100 Years Ago, Louisville's Brandeis Joined The Supreme Court
Senate Republican leaders continue their refusal to consider any nominees from President Obama to fill the Supreme Court vacancy created by the death last month of Justice Antonin Scalia.
Majority Leader Mitch McConnell of Kentucky said after a meeting with the president this week that the vacancy won't be filled this year. The impasse coincides with the 100th anniversary of a months-long confirmation process for a controversial Supreme Court nominee, who, like McConnell, had roots in Louisville.
For years, to bring them luck on final exams, University of Louisville law students have placed coins on the gravesite of Supreme Court Justice Louis Brandeis and his wife, Alice, in front of the school that bears his name.
That tradition later included animal crackers, after Professor Laura Rothstein began mentioning in lectures that Brandeis was fond of the treats.
“And that just resonated,” Rothstein said. “That’s become something that people identify him with.”
Brandeis was born in Louisville in 1856 and spent his early years in the city. He sat on the Supreme Court from 1916 to 1939. He died two years later.
Rothstein and U of L law school librarian Scott Campbell, have brought out some items from the vast collection of Brandeis papers. Campbell opens a huge scrapbook of newspaper clippings collected by Brandeis. Campbell said Brandeis was a bit of a packrat.
“His file cabinet was basically his bathtub in his apartment," he said. "Anytime he needed something he would know what layer of strata he needed to go into to get to the file.”
The battle over the current Supreme Court vacancy comes on the centennial of the bitter fight over Brandeis’ nomination by President Woodrow Wilson.
Rothstein said a century later, it’s still the longest stretch between nomination and confirmation: four months.
"With Brandeis, it was specifically because of who he was it was so controversial. He was very progressive. A lot of people who had power were not eager to see someone that progressive have the power of the court,” she said.
Louis Brandeis was 59 when he was nominated.
After establishing a prosperous law firm in Boston, he began fighting on behalf of the working class, battling the mighty railroads and other industries to improve labor conditions. It was work that he performed free, as dramatized in the 2007 documentary “Justice Louis Brandies: The People’s Attorney.”

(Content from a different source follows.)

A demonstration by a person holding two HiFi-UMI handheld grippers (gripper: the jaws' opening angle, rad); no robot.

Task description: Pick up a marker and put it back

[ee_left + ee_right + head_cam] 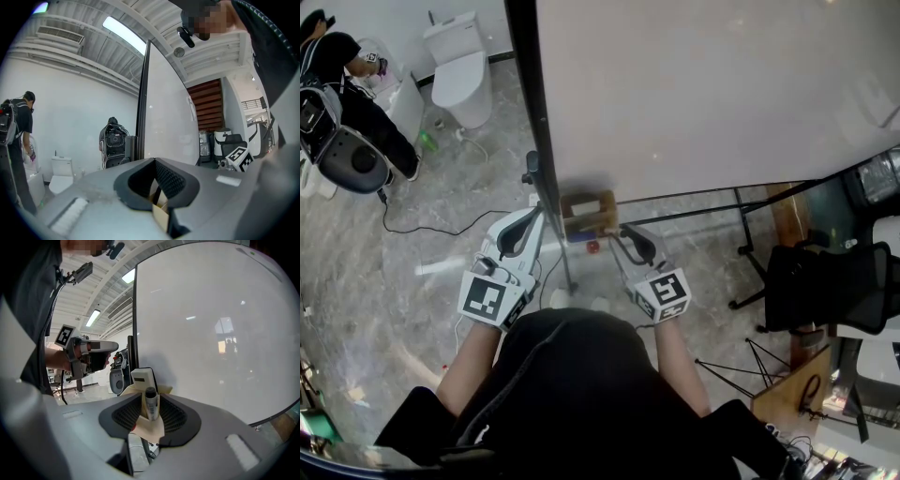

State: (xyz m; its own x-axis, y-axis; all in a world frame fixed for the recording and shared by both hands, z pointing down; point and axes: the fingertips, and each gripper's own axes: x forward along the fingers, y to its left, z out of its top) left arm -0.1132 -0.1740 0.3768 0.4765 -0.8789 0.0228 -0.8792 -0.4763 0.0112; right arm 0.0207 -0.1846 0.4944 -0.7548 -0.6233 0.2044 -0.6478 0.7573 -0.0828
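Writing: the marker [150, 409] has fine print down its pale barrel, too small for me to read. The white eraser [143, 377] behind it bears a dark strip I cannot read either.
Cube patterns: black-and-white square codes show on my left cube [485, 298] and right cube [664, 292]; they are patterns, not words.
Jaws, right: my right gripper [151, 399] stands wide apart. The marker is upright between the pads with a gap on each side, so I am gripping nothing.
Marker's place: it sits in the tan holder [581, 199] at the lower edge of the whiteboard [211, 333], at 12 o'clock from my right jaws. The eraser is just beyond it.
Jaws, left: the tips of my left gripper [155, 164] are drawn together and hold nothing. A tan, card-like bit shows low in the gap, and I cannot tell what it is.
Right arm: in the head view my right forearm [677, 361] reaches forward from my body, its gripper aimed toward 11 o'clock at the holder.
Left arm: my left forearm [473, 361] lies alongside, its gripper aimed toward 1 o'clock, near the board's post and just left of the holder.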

“Some men buy diamonds and real works of art. Others delight in automobiles and yachts. My luxury is to invest my surplus effort to the pleasure of taking up a problem and solving it for the people, without receiving any compensation,” Brandeis said.
“The typical [Supreme] Court was made up of six or seven railroad corporation lawyers,” said Campbell. “They were very pro-big business. The idea of having someone who was the complete antithesis of that was shocking to many people.”
Brandeis spent months defending his progressive views during the confirmation process, amid an undercurrent of anti-Semitism. He was a torchbearer for the Zionist movement to establish a Jewish state in Palestine.
Brandies was confirmed by the Senate in June of 1916, and served on the high court until 1939. His writings as a lawyer and a justice on matters such as privacy, transparency and government overreach are still frequently cited.
Rothstein said she wonders what Brandeis would think about the current legal battle over the government’s attempt to gain access to cell phone information in a terrorism investigation.
“I would love to have a conversation with him about that, because he was a very, very strong protector of privacy," she said. "But he was also a very big protector of free speech and public interest and safety. So how you would balance that?”
Brandeis left Louisville as a young man to pursue his education and never moved back. But he kept a strong connection with his hometown and the University of Louisville.
Rothstein and Campbell visited the Brandeis gravesite for some photos for this story. Rothstein, who was dean of the law school for five years, brought along a box of animal crackers.
“Whenever I’d have a hard decision or question, I’d say ‘what would Louis do?’ You’d feel his presence and wisdom. He was a great guidepost for how to resolve issues. The first thing I’d think is get the facts, get all the information," she said.
Several events at U of L will mark the centennial of the Brandeis nomination.
In September, Supreme Court Justice Elena Kagan will be presented with the Brandeis Medal, honoring commitment to public service.